I did not test the non-NUMA case, since I do not have such server.    
    
v1 --> v2:
	Not only split the immap tree, but also split the lock.
	v1 : https://lkml.org/lkml/2026/4/13/199

Huang Shijie (4):
  mm: use mapping_mapped to simplify the code
  mm: use get_i_mmap_root to access the file's i_mmap
  mm/fs: split the file's i_mmap tree
  docs/mm: update document for split i_mmap tree

 Documentation/mm/process_addrs.rst |  63 +++++++---
 arch/arm/mm/fault-armv.c           |   3 +-
 arch/arm/mm/flush.c                |   3 +-
 arch/nios2/mm/cacheflush.c         |   3 +-
 arch/parisc/kernel/cache.c         |   4 +-
 fs/Kconfig                         |   8 ++
 fs/dax.c                           |   3 +-
 fs/hugetlbfs/inode.c               |  30 +++--
 fs/inode.c                         |  75 +++++++++++-
 include/linux/fs.h                 | 179 ++++++++++++++++++++++++++++-
 include/linux/mm.h                 |  81 +++++++++++++
 include/linux/mm_types.h           |   3 +
 kernel/events/uprobes.c            |   3 +-
 mm/hugetlb.c                       |   7 +-
 mm/internal.h                      |   3 +-
 mm/khugepaged.c                    |   6 +-
 mm/memory-failure.c                |   8 +-
 mm/memory.c                        |   8 +-
 mm/mmap.c                          |  11 +-
 mm/nommu.c                         |  28 +++--
 mm/pagewalk.c                      |   4 +-
 mm/rmap.c                          |   2 +-
 mm/vma.c                           |  74 +++++++++---
 mm/vma_init.c                      |   3 +
 24 files changed, 534 insertions(+), 78 deletions(-)

-- 
2.53.0
Re: [PATCH v2 0/4] mm: split the file's i_mmap tree for NUMA
Posted by Lorenzo Stoakes 4 days, 2 hours ago
Hi Huang,

You seem to be replacing the file rmap altogether here, so you really ought
to have sent this as an RFC so we could discuss it as a community first.
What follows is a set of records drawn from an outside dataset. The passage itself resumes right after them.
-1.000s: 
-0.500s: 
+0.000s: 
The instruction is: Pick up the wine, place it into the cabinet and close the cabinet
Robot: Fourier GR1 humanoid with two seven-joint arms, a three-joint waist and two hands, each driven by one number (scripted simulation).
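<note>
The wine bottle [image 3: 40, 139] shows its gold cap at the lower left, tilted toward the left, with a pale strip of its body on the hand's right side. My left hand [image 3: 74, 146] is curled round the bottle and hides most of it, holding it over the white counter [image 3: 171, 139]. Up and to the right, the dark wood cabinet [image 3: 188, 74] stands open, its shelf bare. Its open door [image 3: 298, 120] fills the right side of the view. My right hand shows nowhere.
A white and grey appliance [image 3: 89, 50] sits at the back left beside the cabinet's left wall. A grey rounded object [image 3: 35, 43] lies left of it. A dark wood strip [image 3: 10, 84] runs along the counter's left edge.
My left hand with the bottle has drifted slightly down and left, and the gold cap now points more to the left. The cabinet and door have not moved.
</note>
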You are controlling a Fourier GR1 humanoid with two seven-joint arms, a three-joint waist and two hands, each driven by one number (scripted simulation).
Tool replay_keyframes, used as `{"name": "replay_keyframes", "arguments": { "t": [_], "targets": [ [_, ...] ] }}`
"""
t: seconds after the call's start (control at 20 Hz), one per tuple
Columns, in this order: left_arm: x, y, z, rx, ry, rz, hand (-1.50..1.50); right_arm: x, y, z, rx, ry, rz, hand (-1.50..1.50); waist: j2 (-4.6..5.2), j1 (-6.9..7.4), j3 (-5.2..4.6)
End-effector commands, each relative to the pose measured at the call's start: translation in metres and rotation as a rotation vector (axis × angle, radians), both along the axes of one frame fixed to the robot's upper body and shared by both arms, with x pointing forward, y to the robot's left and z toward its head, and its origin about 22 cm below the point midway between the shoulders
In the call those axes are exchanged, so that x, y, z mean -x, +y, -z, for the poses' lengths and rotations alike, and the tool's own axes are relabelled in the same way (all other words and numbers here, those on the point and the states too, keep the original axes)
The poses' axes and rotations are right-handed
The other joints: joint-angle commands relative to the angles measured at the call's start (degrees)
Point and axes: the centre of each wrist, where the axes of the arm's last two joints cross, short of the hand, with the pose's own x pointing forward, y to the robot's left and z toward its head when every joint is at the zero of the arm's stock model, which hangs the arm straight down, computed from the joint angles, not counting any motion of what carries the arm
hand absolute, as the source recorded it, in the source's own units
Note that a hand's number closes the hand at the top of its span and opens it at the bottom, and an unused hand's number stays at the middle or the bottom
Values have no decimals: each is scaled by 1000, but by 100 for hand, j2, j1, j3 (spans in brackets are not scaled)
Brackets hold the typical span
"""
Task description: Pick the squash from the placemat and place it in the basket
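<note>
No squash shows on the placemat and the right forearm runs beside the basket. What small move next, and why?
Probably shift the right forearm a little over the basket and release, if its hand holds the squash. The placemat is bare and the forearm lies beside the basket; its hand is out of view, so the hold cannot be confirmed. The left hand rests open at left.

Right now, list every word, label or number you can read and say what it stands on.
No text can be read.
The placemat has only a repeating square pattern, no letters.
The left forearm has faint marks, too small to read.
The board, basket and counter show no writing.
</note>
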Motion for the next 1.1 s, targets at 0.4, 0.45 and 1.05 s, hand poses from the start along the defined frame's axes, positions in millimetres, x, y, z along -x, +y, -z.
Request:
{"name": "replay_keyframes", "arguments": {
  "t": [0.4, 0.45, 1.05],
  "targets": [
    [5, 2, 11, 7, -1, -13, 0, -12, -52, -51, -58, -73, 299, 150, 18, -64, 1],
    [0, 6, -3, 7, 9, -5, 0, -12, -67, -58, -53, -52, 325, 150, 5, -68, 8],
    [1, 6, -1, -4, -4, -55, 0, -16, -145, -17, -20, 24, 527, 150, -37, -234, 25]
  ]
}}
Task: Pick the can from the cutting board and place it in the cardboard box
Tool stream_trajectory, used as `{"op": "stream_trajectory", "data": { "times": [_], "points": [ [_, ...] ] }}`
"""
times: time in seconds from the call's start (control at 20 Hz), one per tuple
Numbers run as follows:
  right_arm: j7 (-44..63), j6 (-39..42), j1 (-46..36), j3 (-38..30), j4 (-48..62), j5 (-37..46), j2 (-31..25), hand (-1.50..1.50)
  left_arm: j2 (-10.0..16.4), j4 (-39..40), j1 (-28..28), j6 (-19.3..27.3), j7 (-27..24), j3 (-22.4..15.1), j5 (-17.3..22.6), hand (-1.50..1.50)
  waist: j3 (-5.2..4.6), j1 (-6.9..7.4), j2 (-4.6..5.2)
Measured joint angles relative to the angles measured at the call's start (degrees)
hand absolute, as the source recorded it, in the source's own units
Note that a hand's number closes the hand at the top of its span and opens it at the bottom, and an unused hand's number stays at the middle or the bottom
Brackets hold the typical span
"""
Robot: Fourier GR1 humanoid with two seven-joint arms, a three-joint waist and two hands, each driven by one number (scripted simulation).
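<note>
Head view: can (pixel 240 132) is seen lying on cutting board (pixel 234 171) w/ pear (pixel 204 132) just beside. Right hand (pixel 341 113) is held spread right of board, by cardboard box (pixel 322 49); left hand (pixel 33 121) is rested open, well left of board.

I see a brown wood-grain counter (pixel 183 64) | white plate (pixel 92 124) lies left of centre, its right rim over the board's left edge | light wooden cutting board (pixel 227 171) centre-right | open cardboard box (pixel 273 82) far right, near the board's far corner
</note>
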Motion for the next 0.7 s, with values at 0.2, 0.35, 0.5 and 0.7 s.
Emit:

Especially so as Pedro had publicly mentioned his plans to implement
something similar here, so coordination would have been appreciated.

Anyway, as Pedro has pointed out, the code is overly complicated, it's far
too configurable (not always a good thing), and the locking implementation
is questionable.

You seem to be adding a whole bunch of open-coded complexity too, which is
not something we want. Abstraction is key for the rmap.

You're also not adding any kdoc comments or really many comments at all,
and you've not added any tests (though perhaps it's difficult given how
core this is).

So I would suggest that perhaps any respin should be sent as an RFC so we
can engage in that conversation and ensure we're all on the same page?

Especially since Pedro plans to send an alternative, simpler, solution I
believe.

It's also not helpful that you haven't examined the non-NUMA case :)
perhaps your particular server behaves a certain way that this approach
aids, but regresses other NUMA configurations?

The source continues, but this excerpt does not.